### Assignment
Nothing should appear in the answer except the lines below from the line containing "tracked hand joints" through the line containing "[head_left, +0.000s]", copied exactly, with pictures left out.

··· Given information ···

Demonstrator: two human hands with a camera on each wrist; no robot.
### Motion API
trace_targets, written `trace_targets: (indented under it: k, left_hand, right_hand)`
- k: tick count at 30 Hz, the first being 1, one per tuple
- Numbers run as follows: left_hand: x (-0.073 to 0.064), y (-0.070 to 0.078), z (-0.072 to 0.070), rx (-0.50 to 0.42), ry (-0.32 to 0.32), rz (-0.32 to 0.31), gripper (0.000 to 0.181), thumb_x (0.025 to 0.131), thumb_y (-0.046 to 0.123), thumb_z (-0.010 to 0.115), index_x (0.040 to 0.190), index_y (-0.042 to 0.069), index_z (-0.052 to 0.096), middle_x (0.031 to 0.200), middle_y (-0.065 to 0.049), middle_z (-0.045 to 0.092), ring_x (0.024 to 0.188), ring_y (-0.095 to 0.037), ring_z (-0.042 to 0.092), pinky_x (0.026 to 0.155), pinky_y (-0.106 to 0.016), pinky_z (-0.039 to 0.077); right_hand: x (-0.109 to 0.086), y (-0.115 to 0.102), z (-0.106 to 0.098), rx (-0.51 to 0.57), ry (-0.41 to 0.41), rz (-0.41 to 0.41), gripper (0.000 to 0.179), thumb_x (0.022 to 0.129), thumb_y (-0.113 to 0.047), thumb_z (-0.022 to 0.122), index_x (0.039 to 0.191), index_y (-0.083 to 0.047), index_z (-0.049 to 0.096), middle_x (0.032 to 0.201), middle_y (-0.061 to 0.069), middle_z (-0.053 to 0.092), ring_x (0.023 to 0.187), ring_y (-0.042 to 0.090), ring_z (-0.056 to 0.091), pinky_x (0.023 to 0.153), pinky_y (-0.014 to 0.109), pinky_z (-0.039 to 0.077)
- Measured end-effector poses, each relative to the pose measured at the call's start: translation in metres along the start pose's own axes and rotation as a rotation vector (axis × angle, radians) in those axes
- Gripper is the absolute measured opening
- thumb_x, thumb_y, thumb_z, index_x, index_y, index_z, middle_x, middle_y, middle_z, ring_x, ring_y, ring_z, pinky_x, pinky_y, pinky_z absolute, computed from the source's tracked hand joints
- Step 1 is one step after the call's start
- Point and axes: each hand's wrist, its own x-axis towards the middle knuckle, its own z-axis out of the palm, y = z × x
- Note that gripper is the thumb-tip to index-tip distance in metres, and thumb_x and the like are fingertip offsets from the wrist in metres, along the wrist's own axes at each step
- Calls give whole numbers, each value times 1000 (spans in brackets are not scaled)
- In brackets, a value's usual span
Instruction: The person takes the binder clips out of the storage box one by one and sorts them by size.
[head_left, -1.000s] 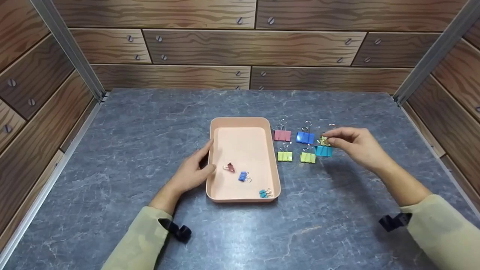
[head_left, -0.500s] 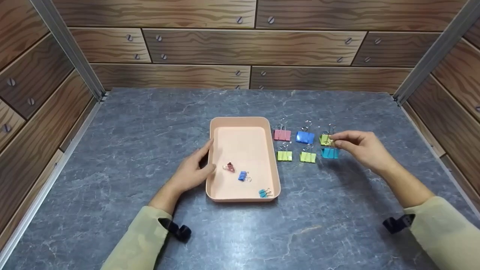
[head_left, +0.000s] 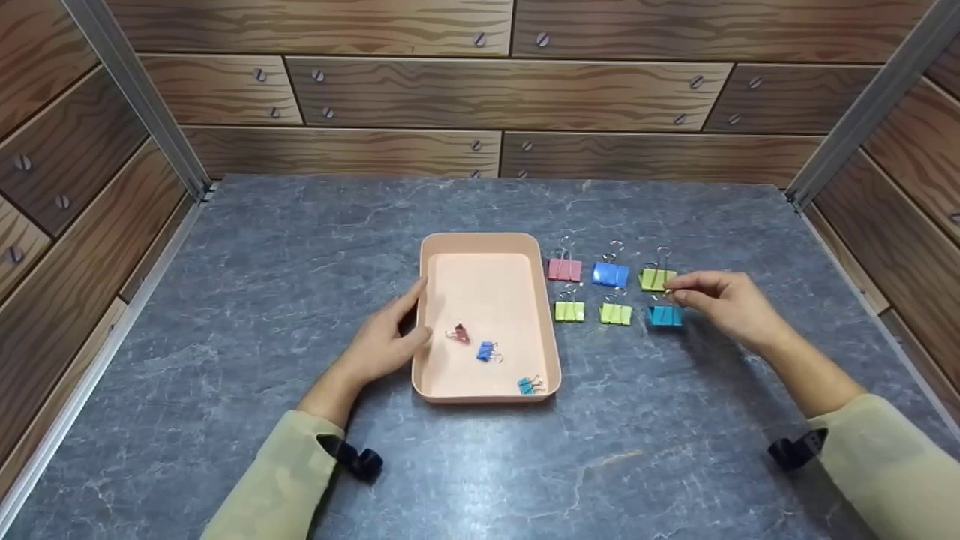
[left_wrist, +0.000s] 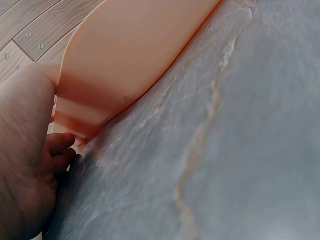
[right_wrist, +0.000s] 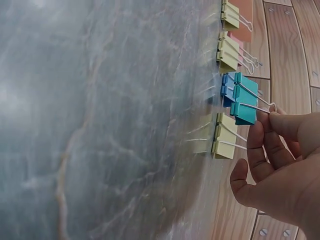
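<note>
My right hand [head_left: 724, 304] pinches the wire handles of a teal binder clip [head_left: 665, 316], thumb against fingers. In the right wrist view the teal clip [right_wrist: 245, 100] hangs from the fingertips, body away from the palm. Just behind it stands a yellow-green binder clip [head_left: 655, 280] with its handles up. My left hand [head_left: 382, 341] holds the left wall of a peach tray [head_left: 553, 345], thumb over the rim. The left wrist view has the other fingers curled low against the tray's outside [left_wrist: 120, 50]. A small red clip [head_left: 460, 334], blue clip [head_left: 486, 351] and teal clip [head_left: 528, 385] lie inside.
Right of the tray, a pink clip [head_left: 565, 270] and a blue clip [head_left: 610, 274] form the back row with the yellow-green one. Two more yellow-green clips [head_left: 569, 311] stand in front, left of the teal one. Wood-patterned panels [head_left: 510, 94] border the grey marbled table [head_left: 300, 247].
My right hand has brought the teal clip rightward and toward me, uncovering the yellow-green clip behind it. The left hand and tray stay put.
</note>
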Motion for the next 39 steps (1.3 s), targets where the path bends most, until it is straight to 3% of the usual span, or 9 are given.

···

### Answer below
- thumb_x, thumb_y, thumb_z, index_x, index_y, index_z, middle_x, middle_y, middle_z, ring_x, ring_y, ring_z, pinky_x, pinky_y, pinky_z absolute, computed from the source's tracked hand joints
- Step 1 is one step after the call's start
- Point and axes: each hand's wrist, its own x-axis towards the middle knuckle, its own z-axis out of the palm, y = z × x
- Note that gripper is the thumb-tip to index-tip distance in metres, and thumb_x and the like are fingertip offsets from the wrist in metres, along the wrist's own axes at each step
- Calls give whole numbers, each value times 1000 (spans in brackets are not scaled)
- In brackets, a value's usual span
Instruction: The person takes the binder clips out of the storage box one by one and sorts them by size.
[head_left, -1.000s] 
[head_left, -0.500s] 
[head_left, +0.000s] 

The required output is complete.